O caso de Campinas evidencia que há um modelo da masculinidade que é tóxico, porque sanciona o uso da violência para provar seu valor.   E esta masculinidade que se expressa pela violência, é reconhecida socialmente como legítima, ou, pelo menos, aceitável, por ser inevitável.  Não, não é.  As verdadeiras vítimas são a ex-esposa, seu parentes e amigos e uma criança, um menino de 8 anos.  Ainda assim, segue a celebração e a onda de compreensão – como se pudesse ser qualquer um de nós (homens) – para com o assassino.  Certamente, em alguns nichos da internet ele está sendo celebrado, seu manifesto servindo como estímulo para outros criminosos.

E mais, se ele mandou a carta para amigos e a namorada (*ela é real ou ficção?*).  Ninguém sabia o que ele planejava fazer?  Que comprou uma arma?  Não houve conivência? Quem cala, consente.  E a grande imprensa, mais uma vez, se cala, ao  não usar os termos adequados, ao dar voz ao assassino e, não, às vítimas,  ao legitimar, ainda que de forma velada, os atos de um macho (*supostamente*) ferido.  Não existe nem o contraponto com outros crimes do mesmo tipo (*feminicídio*), ou do reforço dos discursos de fóruns misóginos, violentos e de extrema-direita da internet.  Foi só uma chacina, um ato desesperado de um pai amoroso.
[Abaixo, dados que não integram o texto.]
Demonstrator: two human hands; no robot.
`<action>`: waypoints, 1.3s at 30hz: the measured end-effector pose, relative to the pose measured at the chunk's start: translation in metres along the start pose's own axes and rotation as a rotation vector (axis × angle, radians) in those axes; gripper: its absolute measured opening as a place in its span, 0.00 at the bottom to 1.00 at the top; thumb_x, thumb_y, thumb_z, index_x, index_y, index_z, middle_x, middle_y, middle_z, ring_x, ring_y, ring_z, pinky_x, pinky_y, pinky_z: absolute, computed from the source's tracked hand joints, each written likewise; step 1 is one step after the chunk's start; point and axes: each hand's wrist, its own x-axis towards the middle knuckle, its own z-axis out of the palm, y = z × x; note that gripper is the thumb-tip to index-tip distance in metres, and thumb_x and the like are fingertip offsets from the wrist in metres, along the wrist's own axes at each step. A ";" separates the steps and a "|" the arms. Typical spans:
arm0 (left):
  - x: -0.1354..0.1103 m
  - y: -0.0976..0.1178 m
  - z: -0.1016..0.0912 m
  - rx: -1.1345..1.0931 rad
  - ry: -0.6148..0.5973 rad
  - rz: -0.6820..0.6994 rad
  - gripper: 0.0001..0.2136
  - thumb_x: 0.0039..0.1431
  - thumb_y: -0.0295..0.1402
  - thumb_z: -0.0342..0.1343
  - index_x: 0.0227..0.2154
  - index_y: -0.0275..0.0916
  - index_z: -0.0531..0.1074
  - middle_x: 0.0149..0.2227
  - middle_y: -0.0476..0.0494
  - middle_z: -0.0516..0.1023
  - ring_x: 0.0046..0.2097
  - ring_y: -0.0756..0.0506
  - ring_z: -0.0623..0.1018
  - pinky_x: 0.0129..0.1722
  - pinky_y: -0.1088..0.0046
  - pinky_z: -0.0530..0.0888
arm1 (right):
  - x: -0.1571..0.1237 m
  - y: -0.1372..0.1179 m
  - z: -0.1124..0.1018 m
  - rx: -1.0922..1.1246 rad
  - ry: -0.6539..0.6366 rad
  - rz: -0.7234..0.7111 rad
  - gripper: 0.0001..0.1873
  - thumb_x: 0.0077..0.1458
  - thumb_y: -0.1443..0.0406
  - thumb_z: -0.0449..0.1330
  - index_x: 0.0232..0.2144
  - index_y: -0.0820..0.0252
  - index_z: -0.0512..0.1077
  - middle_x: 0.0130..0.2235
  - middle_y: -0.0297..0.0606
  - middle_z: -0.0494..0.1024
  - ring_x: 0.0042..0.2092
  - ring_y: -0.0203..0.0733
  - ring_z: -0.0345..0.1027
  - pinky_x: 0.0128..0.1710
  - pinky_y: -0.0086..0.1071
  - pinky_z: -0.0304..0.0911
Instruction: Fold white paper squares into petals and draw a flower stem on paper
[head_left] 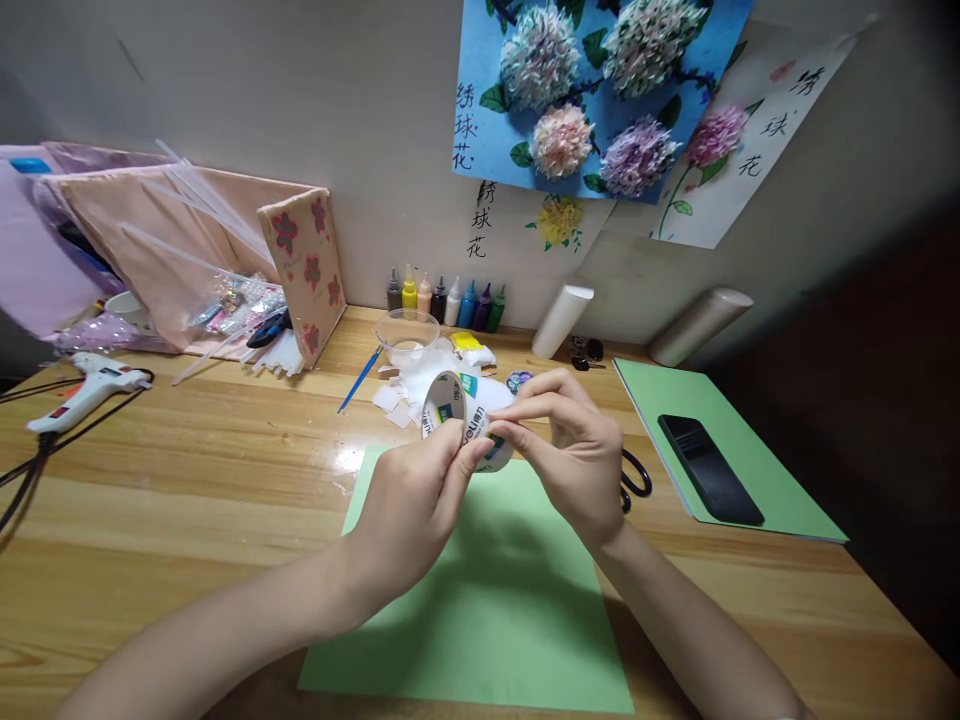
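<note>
Your left hand holds the tape roll by its near rim, while your right thumb and forefinger narrow to a pinch at its printed outer side; I can't tell whether that right hand has caught the tape's end. The roll sits in the air above the far edge of the green sheet. It should be light and firm, the outside likely slick and the film thin enough to split, so grip the ring and leave the surface free. "deli 得力" reads on the roll. Farther out, the blue picture on the wall is lettered 绣球花, as are the white sheets behind it.
</note>
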 end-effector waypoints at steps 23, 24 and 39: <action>0.010 -0.018 0.005 0.086 -0.107 -0.170 0.16 0.65 0.40 0.40 0.22 0.39 0.58 0.21 0.51 0.62 0.24 0.51 0.61 0.25 0.75 0.56 | -0.010 0.025 0.024 -0.197 -0.110 0.014 0.07 0.61 0.68 0.47 0.30 0.58 0.60 0.35 0.40 0.63 0.39 0.43 0.58 0.40 0.39 0.58; 0.011 -0.018 0.004 0.057 -0.113 -0.183 0.17 0.65 0.41 0.40 0.23 0.38 0.59 0.22 0.51 0.64 0.25 0.51 0.62 0.26 0.75 0.56 | -0.009 0.026 0.023 -0.134 -0.140 0.030 0.07 0.62 0.66 0.47 0.31 0.58 0.61 0.35 0.39 0.63 0.39 0.42 0.59 0.40 0.38 0.58; 0.005 -0.014 0.002 0.088 -0.036 0.037 0.16 0.67 0.36 0.35 0.26 0.38 0.62 0.22 0.51 0.65 0.23 0.51 0.64 0.23 0.76 0.57 | -0.004 0.029 0.021 0.259 -0.063 0.077 0.05 0.52 0.65 0.62 0.26 0.57 0.70 0.29 0.34 0.68 0.34 0.38 0.62 0.34 0.33 0.59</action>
E, não, meu texto não está afirmando que pessoas de direita são assassinas.  Só que o sujeito não era de direita, mas de extrema-direita.  Ser conservador também não torna ninguém conivente com atos de  misoginia. Mesmo um machista (*e há de esquerda e de direita*) não necessariamente é alguém capaz de matar mulheres.  A questão é maior, é sobre como uma sociedade patriarcal como a nossa sanciona coletivamente discursos e práticas de violência contra as mulheres, se calando e/ou naturalizando os atos de homens violentos que oram socializados para ser exatamente assim e se acharem no direito de exigir das mulheres e dos homens mais fracos que se submetam.

Agora, pequenos atos podem fazer diferença.  Aceitar que o machismo e suas expressões são um problema social, que a misoginia é a exacerbação desse machismo e que os discursos de violência são daninhos e podem se converter em atos de violência é fundamental.  Chega de complacência, de compreensão para com o homem que mata, de tentativa de individualizar e psicologizar os atos do criminoso.  Ou paramos de negar o feminicídio e que as idéias de extrema-direita são daninhas a todos/as nós, ou outros massacres virão. 

P.S.: Não coloquei o nome de ninguém.  Isso vocês encontram em todas as notícias, porque a questão é maior que os indivíduos e, também, para não dar mais espaço para o assassino.  Agora, cabe registrar os nomes das vítimas: Isamara Filier, de 41 anos e o filho, João Victor, de 8. Também foram mortos Liliane Ferreira Donato, de 44, Rafael Filier, de 33, Antonia Dalma Ferreira de Freitas, de 62, Abadia das Graças Ferreira, de 56, Paulo de Almeida, de 61, Ana Luzia Ferreira, de 52, Larissa Ferreira de Almeida, de 24, Carolina de Oliveira Batista, de 26 e Alessandra Ferreira de Freitas, de 40. Luzia Maia Ferreira, de 85.